▶ [ASSIGNMENT]
When you reach the line with "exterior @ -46" in the data below, begin printing lines exactly, and stop once the line with "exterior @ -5" has been printed.

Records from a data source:
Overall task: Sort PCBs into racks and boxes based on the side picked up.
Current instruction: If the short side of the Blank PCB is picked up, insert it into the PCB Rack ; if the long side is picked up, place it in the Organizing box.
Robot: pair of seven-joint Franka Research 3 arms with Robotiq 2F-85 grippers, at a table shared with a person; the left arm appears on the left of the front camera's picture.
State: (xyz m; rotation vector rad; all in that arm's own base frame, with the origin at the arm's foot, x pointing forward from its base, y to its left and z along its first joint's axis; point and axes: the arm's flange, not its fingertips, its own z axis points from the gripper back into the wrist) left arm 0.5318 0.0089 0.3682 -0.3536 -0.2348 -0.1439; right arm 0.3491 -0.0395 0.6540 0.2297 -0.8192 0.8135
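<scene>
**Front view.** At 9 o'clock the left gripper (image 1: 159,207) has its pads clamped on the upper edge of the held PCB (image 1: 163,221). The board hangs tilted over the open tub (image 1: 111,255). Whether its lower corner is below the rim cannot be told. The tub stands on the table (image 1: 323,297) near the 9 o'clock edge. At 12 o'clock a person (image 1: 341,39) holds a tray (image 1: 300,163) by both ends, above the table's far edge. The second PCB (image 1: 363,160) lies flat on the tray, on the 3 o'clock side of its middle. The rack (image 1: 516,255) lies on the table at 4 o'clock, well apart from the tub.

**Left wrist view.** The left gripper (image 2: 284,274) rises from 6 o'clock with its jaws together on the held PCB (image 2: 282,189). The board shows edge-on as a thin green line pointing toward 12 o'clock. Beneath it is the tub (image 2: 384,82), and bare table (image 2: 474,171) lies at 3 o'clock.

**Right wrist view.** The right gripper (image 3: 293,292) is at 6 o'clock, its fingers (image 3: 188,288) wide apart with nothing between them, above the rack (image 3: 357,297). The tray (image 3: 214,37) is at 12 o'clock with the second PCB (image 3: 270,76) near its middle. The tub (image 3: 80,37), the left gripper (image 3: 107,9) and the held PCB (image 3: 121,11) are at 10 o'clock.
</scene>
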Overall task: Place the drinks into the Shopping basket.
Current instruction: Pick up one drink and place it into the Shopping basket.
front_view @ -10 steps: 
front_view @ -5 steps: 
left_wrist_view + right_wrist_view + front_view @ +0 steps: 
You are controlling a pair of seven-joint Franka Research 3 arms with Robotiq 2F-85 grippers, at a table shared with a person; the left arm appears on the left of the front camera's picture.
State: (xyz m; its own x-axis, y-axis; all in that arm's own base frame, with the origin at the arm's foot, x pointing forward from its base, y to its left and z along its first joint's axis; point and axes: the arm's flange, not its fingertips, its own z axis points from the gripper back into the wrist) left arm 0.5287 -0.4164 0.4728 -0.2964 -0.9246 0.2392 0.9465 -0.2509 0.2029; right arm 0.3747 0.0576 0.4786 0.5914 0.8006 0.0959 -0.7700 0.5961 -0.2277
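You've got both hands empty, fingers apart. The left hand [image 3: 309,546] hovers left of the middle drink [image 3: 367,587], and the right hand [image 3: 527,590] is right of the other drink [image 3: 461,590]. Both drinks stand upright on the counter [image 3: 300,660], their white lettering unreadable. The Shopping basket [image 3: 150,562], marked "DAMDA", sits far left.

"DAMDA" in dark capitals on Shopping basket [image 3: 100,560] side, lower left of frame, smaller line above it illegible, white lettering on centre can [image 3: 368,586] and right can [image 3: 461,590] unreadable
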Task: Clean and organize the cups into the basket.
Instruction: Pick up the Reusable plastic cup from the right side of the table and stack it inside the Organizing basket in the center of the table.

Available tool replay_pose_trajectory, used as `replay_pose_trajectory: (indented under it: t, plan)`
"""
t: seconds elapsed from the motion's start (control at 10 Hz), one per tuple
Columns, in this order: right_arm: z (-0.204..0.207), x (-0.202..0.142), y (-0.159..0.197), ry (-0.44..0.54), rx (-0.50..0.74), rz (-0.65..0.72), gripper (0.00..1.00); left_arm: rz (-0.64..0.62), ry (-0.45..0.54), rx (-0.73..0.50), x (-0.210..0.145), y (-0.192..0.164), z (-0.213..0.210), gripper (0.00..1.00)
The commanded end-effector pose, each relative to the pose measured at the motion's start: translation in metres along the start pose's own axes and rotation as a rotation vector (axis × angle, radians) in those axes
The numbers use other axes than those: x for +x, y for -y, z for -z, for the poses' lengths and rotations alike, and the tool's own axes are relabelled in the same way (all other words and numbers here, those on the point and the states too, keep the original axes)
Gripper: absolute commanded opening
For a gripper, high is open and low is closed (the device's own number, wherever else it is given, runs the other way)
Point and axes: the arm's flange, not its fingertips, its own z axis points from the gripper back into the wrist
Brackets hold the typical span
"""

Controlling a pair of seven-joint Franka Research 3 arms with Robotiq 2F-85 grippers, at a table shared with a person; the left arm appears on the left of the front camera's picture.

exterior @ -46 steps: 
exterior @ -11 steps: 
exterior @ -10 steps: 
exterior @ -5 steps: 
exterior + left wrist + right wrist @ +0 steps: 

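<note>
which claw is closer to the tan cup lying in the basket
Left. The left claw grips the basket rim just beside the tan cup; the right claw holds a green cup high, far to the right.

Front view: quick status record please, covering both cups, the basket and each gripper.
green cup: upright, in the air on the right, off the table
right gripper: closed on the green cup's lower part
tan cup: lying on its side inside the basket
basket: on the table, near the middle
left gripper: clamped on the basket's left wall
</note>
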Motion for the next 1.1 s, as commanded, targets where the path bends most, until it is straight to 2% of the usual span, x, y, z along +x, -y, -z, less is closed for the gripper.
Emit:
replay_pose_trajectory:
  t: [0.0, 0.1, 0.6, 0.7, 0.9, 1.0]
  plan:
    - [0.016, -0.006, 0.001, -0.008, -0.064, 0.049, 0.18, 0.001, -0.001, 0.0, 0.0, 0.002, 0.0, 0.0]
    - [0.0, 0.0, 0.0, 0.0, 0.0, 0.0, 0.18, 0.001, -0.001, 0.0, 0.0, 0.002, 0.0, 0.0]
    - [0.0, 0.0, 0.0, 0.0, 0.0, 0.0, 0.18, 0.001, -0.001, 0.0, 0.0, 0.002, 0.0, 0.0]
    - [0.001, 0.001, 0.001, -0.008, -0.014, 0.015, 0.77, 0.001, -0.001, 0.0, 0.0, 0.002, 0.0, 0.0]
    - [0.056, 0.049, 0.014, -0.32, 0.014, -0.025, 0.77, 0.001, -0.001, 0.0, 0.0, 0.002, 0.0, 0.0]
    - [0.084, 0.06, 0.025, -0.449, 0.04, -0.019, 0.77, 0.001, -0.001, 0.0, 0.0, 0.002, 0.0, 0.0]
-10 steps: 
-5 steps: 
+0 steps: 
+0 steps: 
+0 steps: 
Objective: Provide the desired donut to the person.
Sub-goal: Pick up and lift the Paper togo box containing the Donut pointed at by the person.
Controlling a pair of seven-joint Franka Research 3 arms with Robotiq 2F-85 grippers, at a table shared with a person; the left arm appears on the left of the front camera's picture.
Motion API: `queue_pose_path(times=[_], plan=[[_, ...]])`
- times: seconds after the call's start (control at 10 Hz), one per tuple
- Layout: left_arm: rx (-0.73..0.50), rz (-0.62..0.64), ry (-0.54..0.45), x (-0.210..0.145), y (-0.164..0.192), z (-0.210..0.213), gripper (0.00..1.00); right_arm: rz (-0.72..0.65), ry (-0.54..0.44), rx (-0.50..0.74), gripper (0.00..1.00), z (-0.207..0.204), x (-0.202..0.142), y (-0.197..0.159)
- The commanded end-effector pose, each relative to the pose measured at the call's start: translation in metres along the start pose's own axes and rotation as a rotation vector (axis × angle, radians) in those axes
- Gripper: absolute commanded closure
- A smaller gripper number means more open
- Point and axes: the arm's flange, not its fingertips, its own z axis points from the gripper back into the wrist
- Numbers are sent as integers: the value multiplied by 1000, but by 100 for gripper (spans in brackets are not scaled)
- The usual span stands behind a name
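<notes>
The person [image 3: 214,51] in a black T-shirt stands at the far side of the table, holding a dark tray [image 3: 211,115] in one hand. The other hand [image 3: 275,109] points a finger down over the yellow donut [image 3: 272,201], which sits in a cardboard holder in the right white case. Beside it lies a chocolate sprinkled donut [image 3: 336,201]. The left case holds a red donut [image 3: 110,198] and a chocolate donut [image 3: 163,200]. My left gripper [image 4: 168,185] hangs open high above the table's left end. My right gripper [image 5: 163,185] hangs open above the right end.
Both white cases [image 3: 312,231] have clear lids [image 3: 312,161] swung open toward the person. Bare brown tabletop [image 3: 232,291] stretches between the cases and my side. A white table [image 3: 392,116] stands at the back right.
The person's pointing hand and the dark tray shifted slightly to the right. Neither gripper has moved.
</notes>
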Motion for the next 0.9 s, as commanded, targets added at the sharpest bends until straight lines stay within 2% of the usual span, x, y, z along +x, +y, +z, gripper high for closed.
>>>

▶ [THE COMPLETED TASK]
exterior @ -46 steps: 
exterior @ -11 steps: 
exterior @ -10 steps: 
exterior @ -5 steps: 

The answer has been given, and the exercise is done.